All through last week, governments and central banks around the world collectively and individually cajoled, supported, nationalized, recapitalized, and backstopped financial institutions and markets contorted by a lock-down of credit. But as this piece was written and published-to-web in advance of the Columbus Day weekend, credit remained stifled and the global equity markets unraveled even more.

The Federal Reserve started buying commercial paper. Treasury Secretary Henry Paulson strongly hinted that direct cash-for-equity injections in needy U.S. financial institutions would commence shortly, under authority provided by Congress in the Emergency Economic Stabilization Act. The U.S. may insure all bank deposits. In an unprecedented, coordinated move, the Fed, the European Central Bank, the Bank of England, the Swiss National Bank, the Bank of Canada, and the Bank of Sweden cut their rates, following a surprise rate cut by the Bank of Australia and followed by rate cuts by the Bank of China and the Bank of Korea.

The ECB will offer euro system banks unlimited liquidity at its weekly auctions. Japan is feeding its banks. The UK and Russia are plowing tens of billions into its banks. However, a Russian capital infusion and bank nationalizations failed to stabilize Iceland, which turned to the IMF for help. In the end, it was probably fear and panic and hedge fund unwinding that pushed the world’s equity markets sharply lower by the end of the week. The Dow Industrial Average closed at 8,451.49 on Friday; it lost 2,399 points in nine consecutive trading days. The Nikkei 225 Average closed at 8276.43, off 24 percent for the week. All of the European indices were trounced. 
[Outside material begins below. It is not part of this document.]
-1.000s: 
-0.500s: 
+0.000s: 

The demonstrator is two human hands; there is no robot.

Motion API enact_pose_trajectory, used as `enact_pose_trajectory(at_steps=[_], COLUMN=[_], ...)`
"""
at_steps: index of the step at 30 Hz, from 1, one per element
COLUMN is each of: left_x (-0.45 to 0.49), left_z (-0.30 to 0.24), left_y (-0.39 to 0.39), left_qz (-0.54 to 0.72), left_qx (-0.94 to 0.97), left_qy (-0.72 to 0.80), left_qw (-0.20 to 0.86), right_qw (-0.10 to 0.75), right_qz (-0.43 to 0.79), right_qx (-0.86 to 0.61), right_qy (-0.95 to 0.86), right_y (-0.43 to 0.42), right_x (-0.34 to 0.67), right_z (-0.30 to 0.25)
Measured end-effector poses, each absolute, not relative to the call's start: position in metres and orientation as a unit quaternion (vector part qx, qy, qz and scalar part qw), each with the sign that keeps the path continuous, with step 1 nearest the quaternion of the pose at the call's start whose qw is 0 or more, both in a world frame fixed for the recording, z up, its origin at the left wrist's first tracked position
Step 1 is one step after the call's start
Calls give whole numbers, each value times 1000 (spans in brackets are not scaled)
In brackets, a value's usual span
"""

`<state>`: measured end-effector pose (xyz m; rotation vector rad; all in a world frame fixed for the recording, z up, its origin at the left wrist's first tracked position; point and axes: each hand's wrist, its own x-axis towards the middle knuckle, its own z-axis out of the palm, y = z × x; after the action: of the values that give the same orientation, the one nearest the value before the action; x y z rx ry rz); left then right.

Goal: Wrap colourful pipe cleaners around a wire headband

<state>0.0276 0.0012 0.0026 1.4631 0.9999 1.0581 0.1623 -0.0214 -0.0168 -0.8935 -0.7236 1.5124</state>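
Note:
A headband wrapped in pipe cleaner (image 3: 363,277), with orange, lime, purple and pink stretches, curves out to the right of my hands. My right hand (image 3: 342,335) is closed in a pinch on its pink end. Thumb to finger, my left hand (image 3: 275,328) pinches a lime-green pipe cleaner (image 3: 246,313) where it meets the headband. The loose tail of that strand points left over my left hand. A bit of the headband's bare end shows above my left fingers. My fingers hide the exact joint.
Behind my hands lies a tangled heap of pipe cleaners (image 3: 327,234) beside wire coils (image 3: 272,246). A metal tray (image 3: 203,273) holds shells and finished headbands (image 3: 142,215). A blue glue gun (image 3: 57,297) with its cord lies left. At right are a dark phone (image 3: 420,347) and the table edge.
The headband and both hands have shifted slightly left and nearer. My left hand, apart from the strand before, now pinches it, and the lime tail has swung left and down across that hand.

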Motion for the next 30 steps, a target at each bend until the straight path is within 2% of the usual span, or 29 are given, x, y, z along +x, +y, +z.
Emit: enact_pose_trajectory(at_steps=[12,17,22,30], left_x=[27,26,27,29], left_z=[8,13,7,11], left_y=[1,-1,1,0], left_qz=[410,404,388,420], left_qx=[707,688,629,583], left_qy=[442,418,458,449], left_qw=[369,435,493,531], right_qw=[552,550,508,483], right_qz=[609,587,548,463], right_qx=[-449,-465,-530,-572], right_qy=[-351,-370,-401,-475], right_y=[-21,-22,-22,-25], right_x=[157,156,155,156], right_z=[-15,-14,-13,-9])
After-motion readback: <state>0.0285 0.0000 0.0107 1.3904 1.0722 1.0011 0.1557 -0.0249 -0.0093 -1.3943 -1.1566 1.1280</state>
Despite the gloom, some analysts expected a global plan addressing the credit crisis to emerge over the weekend from the G7 meeting. And the coordinated central bank rate cuts show a “strong interest in protecting the soundness of their financial systems,” according to David Levy, chairman of the Jerome Levy Forecasting Center. He expects “more aggressive actions to fight the crisis,” and believes systemic failure can be averted.
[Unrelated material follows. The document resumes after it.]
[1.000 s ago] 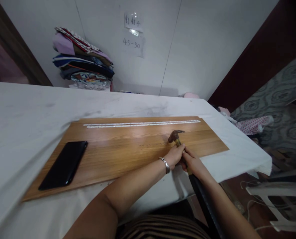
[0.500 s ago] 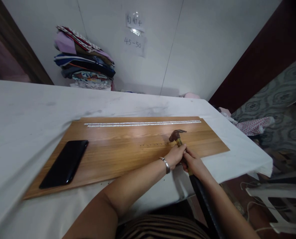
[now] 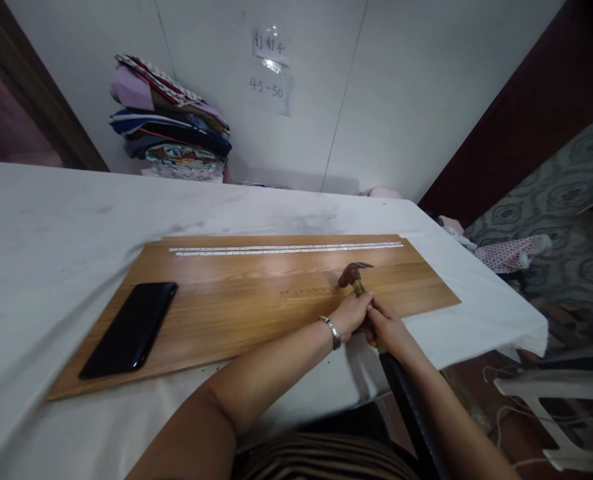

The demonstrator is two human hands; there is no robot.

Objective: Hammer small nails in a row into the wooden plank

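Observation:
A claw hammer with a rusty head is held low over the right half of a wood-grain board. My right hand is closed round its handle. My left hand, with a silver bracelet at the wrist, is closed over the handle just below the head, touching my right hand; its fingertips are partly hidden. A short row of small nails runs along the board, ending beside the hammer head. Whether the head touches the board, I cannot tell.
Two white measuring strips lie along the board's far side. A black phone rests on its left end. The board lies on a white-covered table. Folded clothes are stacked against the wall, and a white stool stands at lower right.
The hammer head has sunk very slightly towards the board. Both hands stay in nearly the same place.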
Other observers express dismay over the fractured global response to the credit freeze. “The sky is falling,” says Timothy A. Canova, associate dean and professor of international economic law at Chapman University School of Law.  “Even though the Fed is directly buying commercial paper in the open market, I don’t think that’s going to work either. When you can’t count on the Fed, who can you count on? We haven’t seen LIBOR move.” Canova criticizes the piecemeal approach of government officials: “The absence of a concerted plan is flabbergasting. The banks are just not lending, and that will continue to undermine the economies. The foreclosure crisis is bad enough—you’ll be looking at business bankruptcies next. We need a comprehensive solution.”
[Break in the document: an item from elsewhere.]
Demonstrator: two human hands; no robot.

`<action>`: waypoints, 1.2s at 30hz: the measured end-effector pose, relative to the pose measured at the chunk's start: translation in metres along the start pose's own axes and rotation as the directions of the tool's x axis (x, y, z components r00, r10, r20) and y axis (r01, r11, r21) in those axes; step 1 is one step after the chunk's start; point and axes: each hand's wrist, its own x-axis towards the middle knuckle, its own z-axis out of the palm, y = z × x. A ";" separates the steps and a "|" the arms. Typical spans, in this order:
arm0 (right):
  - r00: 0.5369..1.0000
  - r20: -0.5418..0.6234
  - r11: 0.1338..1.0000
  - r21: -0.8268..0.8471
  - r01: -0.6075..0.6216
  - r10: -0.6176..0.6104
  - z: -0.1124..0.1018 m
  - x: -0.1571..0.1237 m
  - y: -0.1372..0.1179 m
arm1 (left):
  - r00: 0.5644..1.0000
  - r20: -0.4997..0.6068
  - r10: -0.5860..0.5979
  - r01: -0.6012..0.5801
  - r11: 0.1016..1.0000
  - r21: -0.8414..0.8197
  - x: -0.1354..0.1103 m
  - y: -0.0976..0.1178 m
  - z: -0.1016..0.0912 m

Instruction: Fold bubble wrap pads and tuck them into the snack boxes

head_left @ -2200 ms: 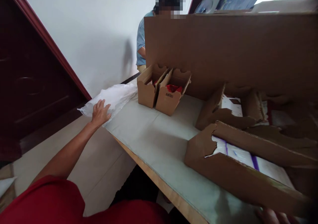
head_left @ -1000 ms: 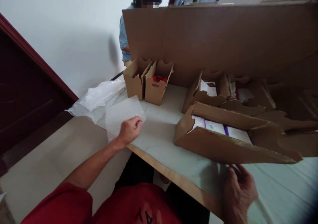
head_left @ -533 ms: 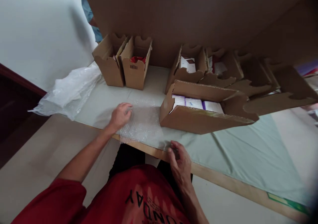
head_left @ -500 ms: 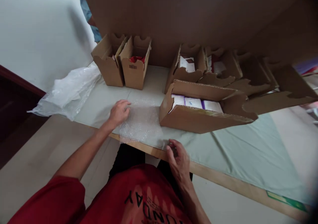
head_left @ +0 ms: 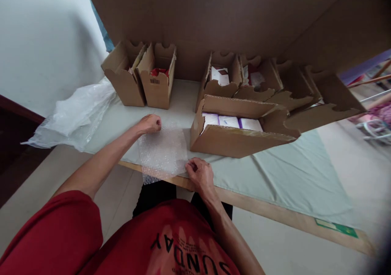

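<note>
Bubble wrap on the bench: left hand looks clenched on the far corner, right hand at the side, grip unclear, probably keeping it flat.

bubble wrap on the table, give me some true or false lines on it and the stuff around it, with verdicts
1. The left hand is at the far end of the bubble wrap: true.
2. The cardboard box to the wrap's right holds white packs: true.
3. The bubble wrap lies inside the cardboard box: false; it lies on the table, partly over the front edge.
4. The left hand is flat and spread: false; its fingers are curled.
</note>
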 end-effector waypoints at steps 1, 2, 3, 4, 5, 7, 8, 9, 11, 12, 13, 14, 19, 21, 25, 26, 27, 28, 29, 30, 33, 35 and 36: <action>1.000 -0.018 0.997 0.077 0.006 -0.004 -0.002 -0.003 -0.001 | 1.000 -0.005 0.011 -0.011 1.000 -0.012 -0.007 -0.003 -0.004; 0.999 -0.034 0.987 0.162 0.007 -0.001 -0.005 -0.007 -0.003 | 1.000 -0.013 0.020 -0.020 1.000 -0.022 -0.015 -0.006 -0.009; 0.999 -0.043 0.968 0.251 0.004 0.007 -0.009 -0.011 -0.005 | 0.999 -0.021 0.026 -0.026 0.999 -0.028 -0.022 -0.008 -0.013; 0.999 -0.040 0.942 0.335 -0.002 0.016 -0.014 -0.015 -0.009 | 0.999 -0.020 0.032 -0.033 0.999 -0.043 -0.028 -0.010 -0.016; 0.999 -0.028 0.914 0.407 -0.006 0.019 -0.021 -0.020 -0.012 | 0.999 -0.009 0.040 -0.040 0.996 -0.078 -0.033 -0.010 -0.018; 1.000 0.000 0.866 0.500 -0.002 0.002 -0.035 -0.028 -0.021 | 0.996 0.046 0.073 -0.062 0.976 -0.208 -0.039 -0.007 -0.020; 1.000 0.011 0.850 0.527 0.008 -0.016 -0.042 -0.032 -0.026 | 0.992 0.076 0.103 -0.077 0.954 -0.288 -0.040 -0.003 -0.019; 0.999 0.018 0.837 0.547 0.021 -0.037 -0.049 -0.034 -0.029 | 0.984 0.103 0.143 -0.096 0.926 -0.365 -0.040 0.002 -0.018; 0.997 0.020 0.811 0.583 0.045 -0.069 -0.060 -0.038 -0.032 | 0.961 0.138 0.240 -0.148 0.866 -0.479 -0.041 0.014 -0.015; 0.997 0.008 0.795 0.604 0.053 -0.072 -0.065 -0.038 -0.031 | 0.947 0.151 0.283 -0.168 0.838 -0.519 -0.043 0.019 -0.013; 0.998 -0.010 0.775 0.629 0.057 -0.066 -0.069 -0.038 -0.030 | 0.937 0.157 0.314 -0.178 0.811 -0.557 -0.045 0.024 -0.013; 0.998 -0.037 0.753 0.655 0.060 -0.048 -0.072 -0.036 -0.028 | 0.932 0.155 0.327 -0.177 0.785 -0.593 -0.048 0.029 -0.013; 0.965 -0.257 0.722 0.677 0.143 0.049 -0.098 -0.033 -0.030 | 0.974 -0.028 0.226 -0.182 0.697 -0.693 -0.080 0.056 -0.033; 0.930 -0.367 0.747 0.614 0.253 -0.014 -0.117 -0.040 -0.039 | 0.961 -0.149 0.233 -0.271 0.691 -0.670 -0.101 0.070 -0.050; 0.883 -0.367 0.732 0.507 0.455 -0.294 -0.150 -0.066 -0.051 | 0.880 -0.221 0.420 -0.470 0.709 -0.526 -0.144 0.082 -0.064; 0.883 -0.312 0.730 0.500 0.466 -0.350 -0.152 -0.072 -0.049 | 0.880 -0.199 0.432 -0.469 0.722 -0.509 -0.151 0.079 -0.058; 0.889 -0.246 0.737 0.497 0.458 -0.387 -0.151 -0.077 -0.045 | 0.888 -0.165 0.429 -0.450 0.738 -0.504 -0.156 0.074 -0.047; 0.899 -0.176 0.756 0.491 0.433 -0.401 -0.147 -0.081 -0.039 | 0.899 -0.124 0.421 -0.422 0.751 -0.507 -0.159 0.068 -0.033; 0.912 -0.111 0.783 0.478 0.397 -0.395 -0.141 -0.084 -0.032 | 0.905 -0.090 0.415 -0.399 0.759 -0.514 -0.161 0.061 -0.017; 0.926 -0.058 0.813 0.459 0.357 -0.374 -0.132 -0.087 -0.024 | 0.905 -0.048 0.422 -0.384 0.764 -0.519 -0.162 0.054 0.001; 0.967 0.004 0.888 0.397 0.232 -0.254 -0.103 -0.095 0.001 | 0.905 0.002 0.426 -0.365 0.777 -0.513 -0.163 0.041 0.046; 0.983 0.006 0.922 0.349 0.169 -0.182 -0.088 -0.098 0.015 | 0.919 -0.010 0.393 -0.344 0.792 -0.504 -0.164 0.038 0.062; 0.987 0.006 0.936 0.320 0.148 -0.158 -0.083 -0.100 0.021 | 0.928 -0.018 0.372 -0.329 0.797 -0.506 -0.165 0.038 0.064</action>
But Levy believes the steps taken so far have been positive. “Governments are guided by complex political animals that work in messy ways. They’ll throw a lot of energy and effort at the problem, and if it doesn’t work they’ll try something else and throw money at it.”  He lauds Fed chief Ben Bernanke for his “creative responses,” and notes that “there are a number of weapons the central banks can still pull out in this battle.”